Но Израиль — это другая страна. Это страна, в которой дети подчас учат родителей языку… Что они читают, наши дети? О чем говорят на уроках литературы? Не прервалась ли естественная цепочка передающихся из поколение в поколение интересов, привязанностей и любимых книг? Не останется ли нам теперь лишь общение на уровне "Куда ты опять уходишь так поздно?" и "Дай денег, пап"?

Перед вами книга, выдержавшая много переизданий и вошедшая в программу по литературе многих школ (в Израиле нет единой общеобразовательной программы по литературе: каждая школа, а порой и каждый учитель составляют эту программу сами — с учетом особенностей контингента учащихся и исходя из рекомендаций Министерства просвещения). Возможно, именно эта книга, прочитанная вами на русском языке, а вашими детьми — на иврите, станет одним из первых звеньев восстанавливающейся культурной цепи поколений…

"В конце концов, все мы возвращаемся в собственное детство", — писал Януш Корчак. В собственное детство, туда, где истоки всего написанного (а написанное ведь и есть судьба), возвращаются художники; да полно — уходили ли они из него? Скажем иначе: наступает момент, когда писатель должен сказать о своем детстве с позиций прожитой жизни, а может быть, наоборот, оценить прожитую жизнь, исходя из собственного детства, и так рождаются произведения о начале жизни, иногда — сказки. А примеров — множество: в литературе, где сказка становилась последним и главным творением, как это случилось у многих, от Антуана де Сент-Экзюпери до Василия Шукшина; в кинематографе — фильмы, вспоенные детскими ассоциациями, радостями, утратами, к примеру, «Зеркало» Андрея Тарковского или «Амаркорд» Федерико Феллини.

Груз — или богатство — опыта и знаний, вывезенных из России, заставляет при знакомстве с новым для нас явлением израильской культуры подыскивать параллель в культуре русской. В конце концов, у всех литератур мира гораздо больше сходства, чем различия. Может быть, в наибольшей степени это относится к литературе еврейской и русской…

ВСТУПЛЕНИЕ О ПЕРЕМЕНАХ

Во вступлении излагаются разные мысли, воспоминания и выводы. При желании его можно не читать и сразу перейти к первой главе, с которой начинается рассказ.
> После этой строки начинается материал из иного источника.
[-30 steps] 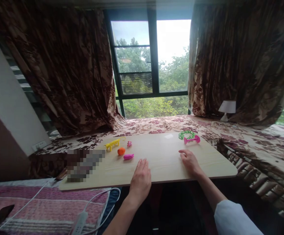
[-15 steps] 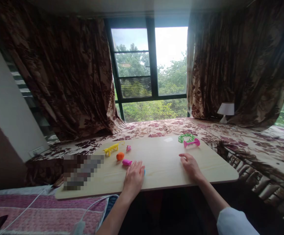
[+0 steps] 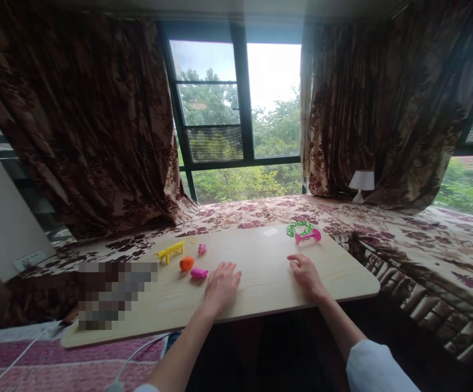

Все можно поменять или изменить. Большинство моих знакомых и друзей, к примеру, меняют старую квартиру на новую, обмениваются пожеланием доброго утра, обменивают акции на ценные бумаги и наоборот, меняют велосипед на мотоцикл, а мотоцикл — на автомобиль, обмениваются марками и монетами, меняют занавески и профессии, обмениваются письмами, мнениями и идеями, а иногда — просто улыбками. В квартале Шаарей Хесед жил некогда кассир, который в течение месяца сменил и дом, и жену, изменил свою внешность (отрастил себе рыжие усы и длинные бакенбарды, тоже рыжеватые), поменял и имя, и фамилию, и даже свои привычки, короче — он все поменял. В один прекрасный день превратился этот кассир в барабанщика из ночного клуба! (В сущности, этот случай не говорит о переменах: подобно тому, как чулок выворачивается рукой наизнанку, так и здесь произошло превращение, а не перемена). И между прочим, пока мы тут разглагольствуем и философствуем, мир, который нас окружает, тоже меняется: пока царствует на всей земле лето, голубое и прозрачное, пока еще жарко, и небо пылает над нами, но под вечер чувствуется прохлада, которой так недавно не было. Налетающий ночью ветер приносит запах винограда, и вот уже листва начинает постепенно жухнуть, и море чуть синее, чем прежде, и земля стала коричневеть, и даже далекие горы еще немного отдалились.

Вот.

И я сам, когда было мне около одиннадцати лет и двух месяцев, менялся четыре или пять раз на день. И рассказ мой можно начать с дяди Цемаха, а можно и с Эсти.

Я начну с Эсти.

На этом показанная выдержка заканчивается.